Il quesito
Il Sig. X, coniugato in comunione legale con la Sig.ra Y, acquista un appartamento che viene sin da subito destinato a casa coniugale. Tuttavia, per esigenze di carattere fiscale, al fine di evitare che il bene formi oggetto della comunione legale, il marito dichiara nell’atto che l’immobile sarà destinato all’esercizio della sua attività professionale e la moglie conferma la veridicità di tale dichiarazione. Successivamente il Sig. X , senza il consenso della moglie, vende ad un terzo, il Sig. Z, l’immobile in oggetto. Intervenuta nel frattempo la separazione personale dei due coniugi, la Sig.ra Y intende ottenere l’accertamento della contitolarità del bene e quindi si rivolge allo Studio Legale per avere un parere.
Il parere
Secondo la regola posta dall’art. 177 c.c., comma 1, lett. a) fanno parte della comunione innanzitutto gli acquisti compiuti dai coniugi, insieme o separatamente, durante il matrimonio. Pertanto anche il coniuge che non sia intervenuto alla stipula dell’atto diviene, per il solo fatto di essere sposato, comproprietario del bene acquistato dall’altro. Ciò a prescindere da quanto ognuno abbia partecipato alla corresponsione del prezzo, ben potendo anche cadere in comunione un bene acquistato con danaro di proprietà esclusiva di uno dei coniugi.
Non tutti gli acquisti effettuati durante il matrimonio cadono in comunione però, essendone esclusi i c.d. beni personali.

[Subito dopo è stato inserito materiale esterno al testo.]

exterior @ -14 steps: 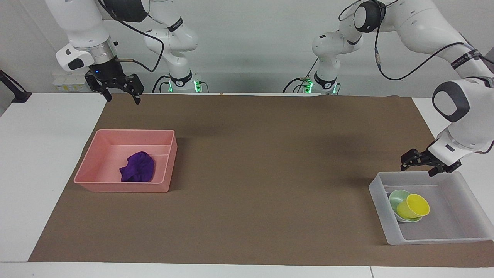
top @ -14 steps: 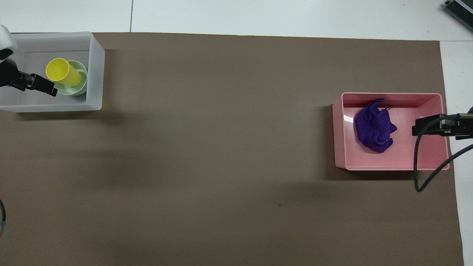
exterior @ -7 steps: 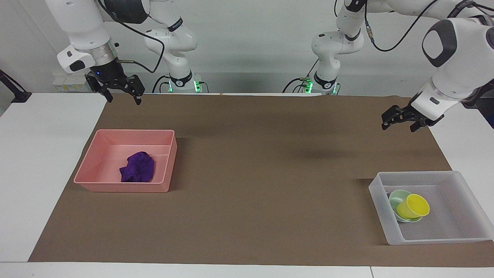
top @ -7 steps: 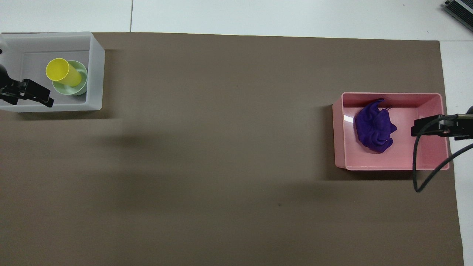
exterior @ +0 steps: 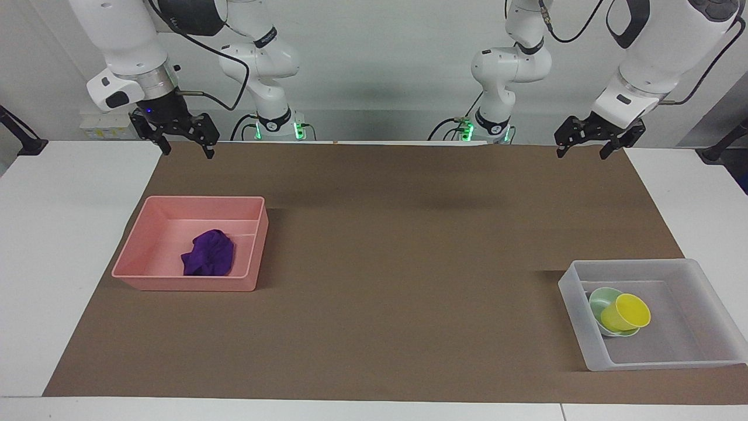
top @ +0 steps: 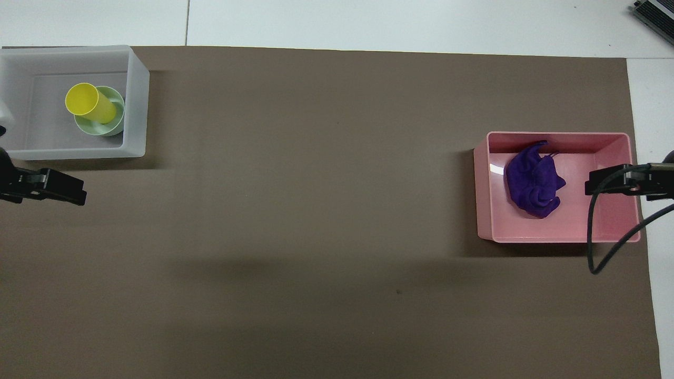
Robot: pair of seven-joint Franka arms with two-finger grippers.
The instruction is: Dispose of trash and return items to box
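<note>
Your left claw (exterior: 591, 139) has just lifted away from the clear box (exterior: 575, 292) and now hangs released and empty, high over the mat's edge nearest the robots. The right claw (exterior: 178, 135) waits, released too, above the pink bin (exterior: 187, 283). In the box, the yellow cup (exterior: 626, 311) leans in the green bowl (exterior: 599, 299); the purple rag (exterior: 208, 252) lies in the bin. All 3 look placed, so the task seems done.
</note>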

In particolare, per quel che qui interessa, l’art. 179 c.c., comma 2, prevede che l’acquisto di beni immobili o di mobili registrati, benchè effettuato dopo il matrimonio, è escluso dalla comunione, ove si tratti di “beni di uso strettamente personale di ciascun coniuge”, di “beni che servono all’esercizio della professione del coniuge acquirente”, di “beni acquisiti con il prezzo del trasferimento di altri beni già personali del coniuge acquirente”, a condizione però che l’esclusione dell’acquisto dalla comunione risulti dall’atto di acquisto, se di esso sia stato parte anche l’altro coniuge.
Quindi se durante il matrimonio uno dei coniugi, in regime di comunione legale, acquista un appartamento facendo rilevare nell’atto di acquisto che l’appartamento verrà destinato alla propria attività professionale, e il coniuge non acquirente conferma la veridicità della suindicata destinazione, l’acquisto del bene che normalmente cadrebbe in comunione, ne sarà escluso, in quanto bene personale del coniuge acquirente.
Nel caso di specie si pone però il problema della non sincera dichiarazione di destinazione dell’appartamento ad attività professionale di uno solo dei coniugi, essendo stato l’appartamento sin da subito destinato a casa coniugale.
A tal proposito è da sottolineare che quando la natura personale del bene che viene acquistato sia dichiarata solo in ragione di una sua futura destinazione, sarà l’effettività di tale destinazione a determinarne la esclusione dalla comunione, non certo la pur condivisa dichiarazione di intenti dei coniugi sulla sua futura destinazione. Infatti secondo il sistema definito dall’art. 177 e dall’art. 179 c.c., comma 1 l’inclusione nella comunione legale è un effetto automatico dell’acquisto di un bene non personale da parte di alcuno dei coniugi in costanza di matrimonio. Ed è solo la natura effettivamente personale del bene a poterne determinare la esclusione dalla comunione.
Da quanto detto consegue che la Sig.ra Y ha diritto di ottenere l’accertamento della contitolarità del bene acquistato dall’ex marito. Ma poichè nel caso di specie il marito ha venduto l’appartamento ad un terzo occorre considerare la questione della opponibilità al terzo acquirente in buona fede del sopravvenuto accertamento della comunione legale sul bene vendutogli.
La conseguenza di un tale accertamento sull’atto non può che essere quella dell’annullabilità dello stesso ai sensi dell’art. 184 c.c. Inoltre deve ritenersi che l’eventuale annullamento, ai sensi dell’art. 1445 c.c., non può comunque travolgere l’acquisto compiuto a titolo oneroso e in buona fede da un terzo che abbia trascritto il suo acquisto prima della trascrizione della domanda di annullamento. Tale conclusione è fondata sulla riflessione che quella prevista dall’art. 184 c.c. è, infatti, un’azione di annullamento e, di conseguenza, per quanto non diversamente previsto, deve ritenersi ad essa applicabile la disciplina generale in materia di annullabilità.